Dijkstra’s Algorithm

Let's first define what exactly the problem is. Take this graph, for instance.

For the purposes of this post, the blue circles represent "nodes" or "vertices" and the black lines are "edges" or "node paths". Each edge has a cost associated with it. For -this- image, the number in each node in this image is simply a label for the node, not the individual node cost.

Our problem is to find the most cost efficient route from Node1 to Node4. The numbers on the node paths represent the "cost" of going between nodes. The shortest path from Node1 to Node4 is to take Node1 to Node3 to Node4, as that is the path where the least cost is incurred.
Specifically, the cost to go from Node1 to Node3 is (2), plus the cost of Node3 to Node4 (5) is 7 (2 + 5).
Now, we can see that the alternative (Node1 to Node2 to Node4) is much more costly (it costs 11, versus our 7).
Figuring out the best path to take with this graph is pretty easy for us to do mentally, as if you can add small numbers you can figure out the best path to take. For a small graph like the previous, it's quite easy. The goal is translate the steps we take in our mind to steps a computer follow.

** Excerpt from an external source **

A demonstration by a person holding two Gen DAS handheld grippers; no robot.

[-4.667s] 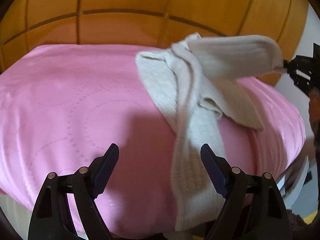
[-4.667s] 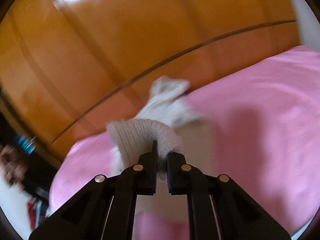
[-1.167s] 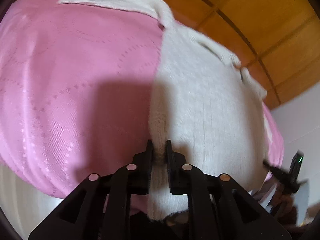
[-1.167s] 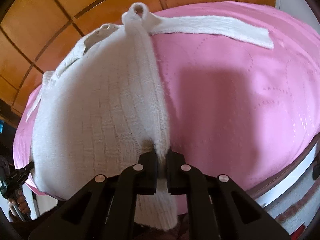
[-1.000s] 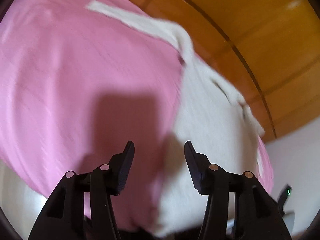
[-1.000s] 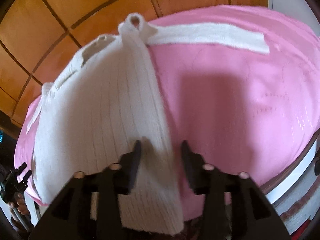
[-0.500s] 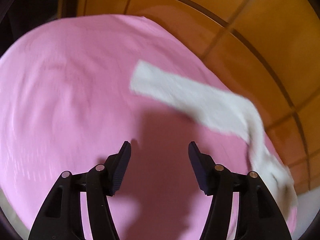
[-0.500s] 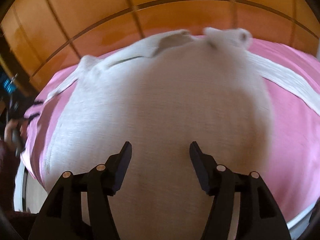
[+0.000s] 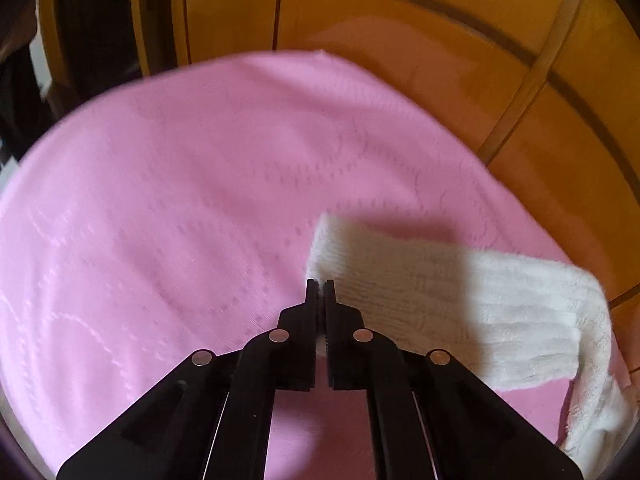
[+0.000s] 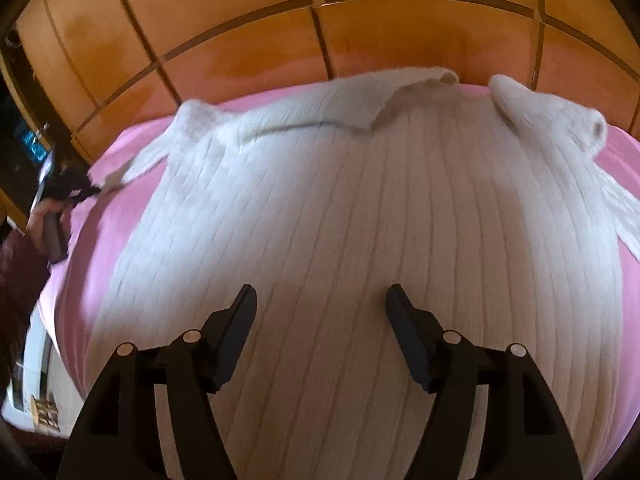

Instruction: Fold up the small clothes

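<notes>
Left tongs [image 9: 319, 285] clamped tight on the cuff end of the left sleeve [image 9: 420, 296], a sliver of white knit pinched right at the tips. Jaws snapped closed just now, with that cuff between them. Right tongs [image 10: 320, 304] hanging released, jaws having just widened, nothing between them, poised above the lower middle of the white sweater [image 10: 340, 208].

Step in hand, by the look of it: folding the sleeve inward across the body. Best done by lifting the cuff only enough to clear the pink bedspread [image 9: 160, 200], then carrying it to the right toward the sweater's body, keeping the sleeve flat and untwisted. Worth laying it along a straight line and letting go only once the knit rests flat. Thin grip at the very tips, so a slow pull advised; a jerk could slip the cuff free. Right tongs well placed to press the body down and stop it dragging.

Sweater spread flat on the bedspread, ribs running away from the right tongs, collar at the far end by the wooden panelling [image 10: 280, 40]. Left sleeve trailing rightward from the left tongs' tips, bending toward the body at the lower right. Other sleeve [image 10: 560, 132] ahead and right of the right tongs. From the right wrist view, left tongs far off to the left, gripped in the person's hand [image 10: 42, 220].
</notes>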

Dijkstra's algorithm is an algorithm that will determine the best route to take, given a number of vertices (nodes) and edges (node paths). So, if we have a graph, if we follow Dijkstra's algorithm we can efficiently figure out the shortest route no matter how large the graph is.

Dijkstra's algorithm provides for us the shortest path from NodeA to NodeB.

This high level concept (not this algorithm specifically) is essentially how Google maps provides you directions. There are many thousands of vertices and edges, and when you ask for directions you typically want the shortest or least expensive route to and from your destinations.

So, how does this apply to game AI? Well, the correlation is quite strong. In a 2d grid or tile based map, there are many nodes (or tiles) and each tile can have a value associated with it (perhaps it is less expensive to walk across grass than it is to walk across broken bottles or lava).

You can set up your tiles so that each tile has a node path value associated with it, so if you put an non player character (NPC) in the map you can use Dijkstra's algorithm to compute the shortest path for the NPC to take to -ANY- tile in your map.

How it works

First we'll describe Dijsksta's algorithm in a few steps, and then expound on them furher:


Before diving into a little more tricky graph, we'll stick with the original graph introduced above. Let's get started.

Step 0.

The following graph has changed a little from the one shown above. The nodes no longer have labels, apart from our starting point NodeA and our goal NodeB.

Legend

Orange line – path to parent node
Yellow arrow – points to the node’s parent
Green node cost text – node cost is permanent
White node cost test – node is temporary
Yellow highlight – Current node

We assign a cost of 0 to Node A and infinty to everything else. We're done with this step now.

Step 1.

Since 0 is the lowest value, we set A as the current node and make it permanent.

Step 2.

There are two temporary nodes adjacent to our current node, so calcuate their cost values based on the current node's value + the cost of the adjacent node. Assign that value to the temporary node only if it's less than the value that's already there. So, to clarify:

The top node is adjacent to the current node and has a cost of infinity. 0 (the current node's value) + 1 (the cost associated with the temporary node) = 1, which is a less than infinity, so we change it's value from infinity to 1. This value is not yet permanent.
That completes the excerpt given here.